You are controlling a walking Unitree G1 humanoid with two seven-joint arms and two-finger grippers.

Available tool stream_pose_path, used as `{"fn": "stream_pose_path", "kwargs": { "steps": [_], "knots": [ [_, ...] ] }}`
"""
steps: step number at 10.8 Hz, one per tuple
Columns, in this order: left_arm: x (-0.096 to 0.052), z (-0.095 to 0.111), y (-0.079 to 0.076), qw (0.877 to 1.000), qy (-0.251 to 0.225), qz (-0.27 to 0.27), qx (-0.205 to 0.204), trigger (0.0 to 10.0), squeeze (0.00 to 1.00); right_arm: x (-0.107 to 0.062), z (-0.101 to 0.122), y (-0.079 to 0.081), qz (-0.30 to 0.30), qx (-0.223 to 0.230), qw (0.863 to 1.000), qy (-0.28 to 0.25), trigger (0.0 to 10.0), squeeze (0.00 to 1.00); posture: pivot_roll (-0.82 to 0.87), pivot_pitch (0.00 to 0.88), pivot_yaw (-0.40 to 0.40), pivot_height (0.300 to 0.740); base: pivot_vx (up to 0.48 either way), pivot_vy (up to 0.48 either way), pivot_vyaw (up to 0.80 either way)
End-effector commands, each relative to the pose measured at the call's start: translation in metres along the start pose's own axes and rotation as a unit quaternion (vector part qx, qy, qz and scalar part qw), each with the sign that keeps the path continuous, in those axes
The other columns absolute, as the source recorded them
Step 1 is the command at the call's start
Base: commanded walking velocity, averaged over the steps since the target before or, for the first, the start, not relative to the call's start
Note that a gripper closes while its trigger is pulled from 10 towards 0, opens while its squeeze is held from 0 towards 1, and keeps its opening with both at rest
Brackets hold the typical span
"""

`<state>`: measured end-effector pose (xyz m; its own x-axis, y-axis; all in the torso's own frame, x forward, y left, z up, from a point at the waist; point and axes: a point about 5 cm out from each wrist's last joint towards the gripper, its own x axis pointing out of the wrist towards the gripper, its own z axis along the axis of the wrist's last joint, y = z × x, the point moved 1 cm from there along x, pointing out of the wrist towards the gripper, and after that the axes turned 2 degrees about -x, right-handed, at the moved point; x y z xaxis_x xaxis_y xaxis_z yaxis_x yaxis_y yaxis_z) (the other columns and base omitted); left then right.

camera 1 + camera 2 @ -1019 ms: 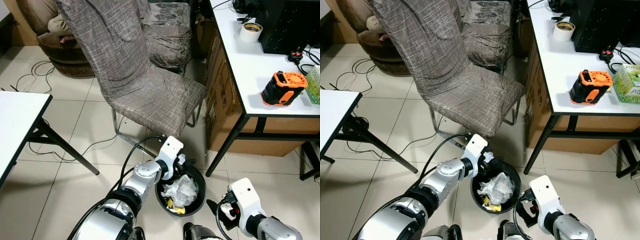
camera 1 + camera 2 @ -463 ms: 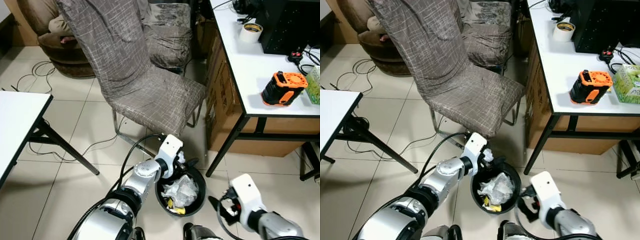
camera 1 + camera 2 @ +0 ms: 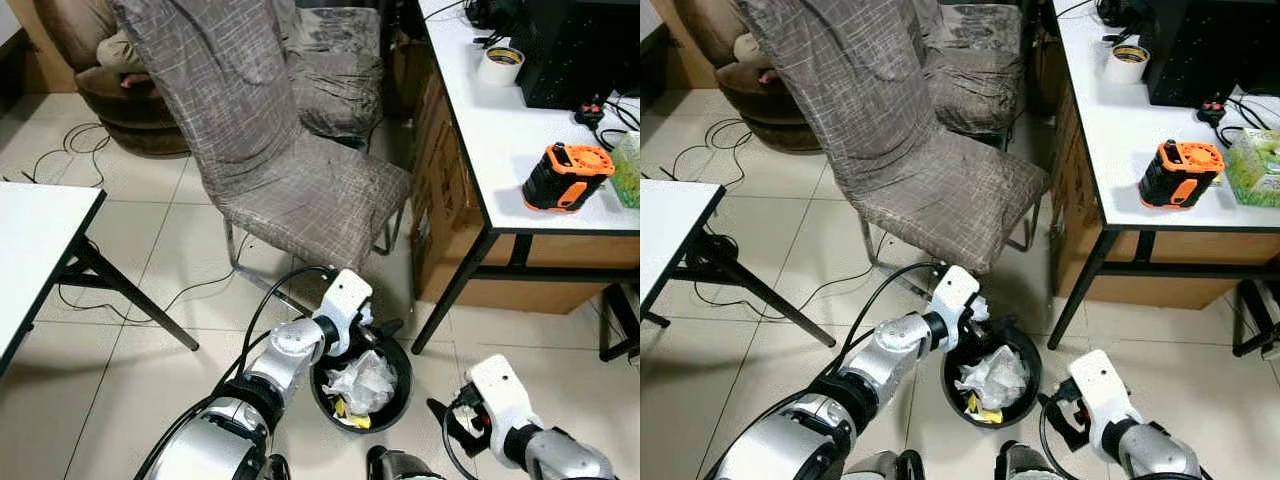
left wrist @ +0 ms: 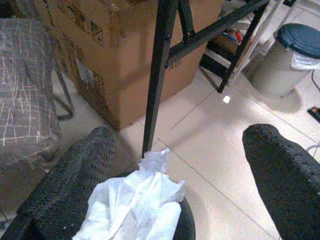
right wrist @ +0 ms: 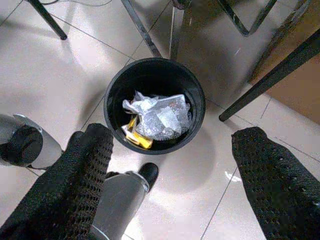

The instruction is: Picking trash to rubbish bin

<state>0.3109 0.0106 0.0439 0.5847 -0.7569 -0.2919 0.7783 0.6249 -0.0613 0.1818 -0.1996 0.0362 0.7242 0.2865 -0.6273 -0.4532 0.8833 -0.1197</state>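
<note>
A black round rubbish bin (image 3: 406, 388) stands on the tile floor by my feet, holding crumpled clear plastic (image 3: 362, 378) and a yellow wrapper (image 3: 346, 409). My left gripper (image 3: 372, 332) hovers at the bin's far rim. Its fingers are open wide in the left wrist view, where a white crumpled tissue (image 4: 135, 210) rests against one finger (image 4: 75, 175) over the rim. My right gripper (image 3: 447, 418) hangs open to the right of the bin, low near the floor. The right wrist view looks down into the bin (image 5: 150, 77) between the spread fingers (image 5: 85, 170).
A grey fabric-covered chair (image 3: 300, 190) stands just behind the bin. A white desk (image 3: 500, 130) with black legs, an orange-black tool (image 3: 565, 176) and a tape roll (image 3: 501, 63) is to the right, cardboard boxes (image 3: 440, 200) beneath it. A white table (image 3: 35, 240) sits left; cables cross the floor.
My left gripper has edged slightly right over the bin's far rim. My right arm has drawn a little lower and to the right, away from the bin.
</note>
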Motion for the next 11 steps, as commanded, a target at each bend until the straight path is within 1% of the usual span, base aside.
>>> {"fn": "stream_pose_path", "kwargs": {
  "steps": [1, 2, 3, 4, 5, 6, 7, 8, 9, 10, 11],
  "knots": [
    [0.013, 0.011, -0.018, 1.000, -0.016, -0.025, 0.005, 10.0, 0.39, 0.000, -0.002, 0.000, -0.006, -0.005, 1.000, 0.001, 10.0, 0.00, -0.25, 0.130, 0.052, 0.740, 0.000, 0.000, 0.00],
    [0.012, 0.011, -0.016, 0.999, -0.020, -0.022, -0.018, 10.0, 0.00, 0.002, 0.006, -0.014, -0.066, -0.006, 0.997, -0.034, 10.0, 0.00, -0.25, 0.131, 0.055, 0.740, 0.000, 0.000, 0.00],
    [0.011, 0.010, -0.013, 0.997, -0.023, -0.018, -0.070, 10.0, 1.00, 0.004, 0.019, -0.019, -0.097, 0.012, 0.993, -0.072, 10.0, 0.00, -0.25, 0.129, 0.062, 0.740, 0.000, 0.000, 0.00],
    [0.009, 0.009, -0.009, 0.994, -0.028, -0.013, -0.109, 10.0, 1.00, 0.004, 0.038, -0.018, -0.106, 0.050, 0.985, -0.130, 10.0, 0.00, -0.25, 0.128, 0.063, 0.740, 0.000, 0.000, 0.00],
    [0.006, 0.004, -0.005, 0.995, -0.016, 0.006, -0.094, 10.0, 1.00, 0.003, 0.048, -0.016, -0.105, 0.072, 0.979, -0.162, 10.0, 0.00, -0.24, 0.127, 0.065, 0.740, 0.000, 0.000, 0.00],
    [0.002, 0.000, 0.000, 0.994, -0.020, 0.009, -0.105, 10.0, 1.00, 0.004, 0.058, -0.014, -0.099, 0.103, 0.972, -0.189, 10.0, 0.00, -0.23, 0.128, 0.066, 0.740, 0.000, 0.000, 0.00],
    [0.000, 0.001, 0.004, 0.985, -0.036, 0.007, -0.167, 10.0, 1.00, 0.004, 0.063, -0.017, -0.103, 0.123, 0.966, -0.205, 10.0, 0.00, -0.22, 0.129, 0.067, 0.740, 0.000, 0.000, 0.00],
    [-0.002, 0.003, 0.017, 0.962, -0.047, 0.046, -0.265, 10.0, 1.00, 0.005, 0.067, -0.020, -0.104, 0.130, 0.961, -0.221, 10.0, 0.00, -0.22, 0.129, 0.066, 0.740, 0.000, 0.000, 0.00],
    [-0.003, 0.007, 0.023, 0.938, -0.061, 0.055, -0.337, 10.0, 1.00, 0.006, 0.069, -0.017, -0.095, 0.116, 0.963, -0.224, 10.0, 0.00, -0.22, 0.131, 0.067, 0.740, 0.000, 0.000, 0.00],
    [-0.002, 0.012, 0.026, 0.914, -0.073, 0.050, -0.397, 10.0, 1.00, 0.008, 0.072, -0.010, -0.079, 0.100, 0.964, -0.233, 10.0, 0.00, -0.22, 0.132, 0.066, 0.740, 0.000, 0.000, 0.00],
    [-0.001, 0.019, 0.027, 0.896, -0.087, 0.036, -0.434, 10.0, 1.00, 0.009, 0.075, -0.004, -0.061, 0.083, 0.965, -0.239, 10.0, 0.00, -0.22, 0.135, 0.068, 0.740, 0.000, 0.000, 0.00]
  ]
}}
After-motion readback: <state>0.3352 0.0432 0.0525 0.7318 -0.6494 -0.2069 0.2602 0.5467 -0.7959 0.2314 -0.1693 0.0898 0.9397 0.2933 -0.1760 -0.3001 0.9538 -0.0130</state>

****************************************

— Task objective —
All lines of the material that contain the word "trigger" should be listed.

— Answer —
Columns, in this order: left_arm: x (-0.096 to 0.052), z (-0.095 to 0.111), y (-0.079 to 0.076), qw (0.877 to 1.000), qy (-0.251 to 0.225), qz (-0.27 to 0.27), qx (-0.205 to 0.204), trigger (0.0 to 10.0), squeeze (0.00 to 1.00); right_arm: x (-0.107 to 0.062), z (-0.101 to 0.122), y (-0.079 to 0.081), qz (-0.30 to 0.30), qx (-0.223 to 0.230), qw (0.863 to 1.000), qy (-0.28 to 0.25), trigger (0.0 to 10.0), squeeze (0.00 to 1.00); posture: pivot_roll (-0.82 to 0.87), pivot_pitch (0.00 to 0.88), pivot_yaw (-0.40 to 0.40), pivot_height (0.300 to 0.740); base: pivot_vx (up to 0.48 either way), pivot_vy (up to 0.48 either way), pivot_vyaw (up to 0.80 either way)
Note that a gripper closes while its trigger is pulled from 10 towards 0, opens while its squeeze is held from 0 towards 1, and keeps its opening with both at rest

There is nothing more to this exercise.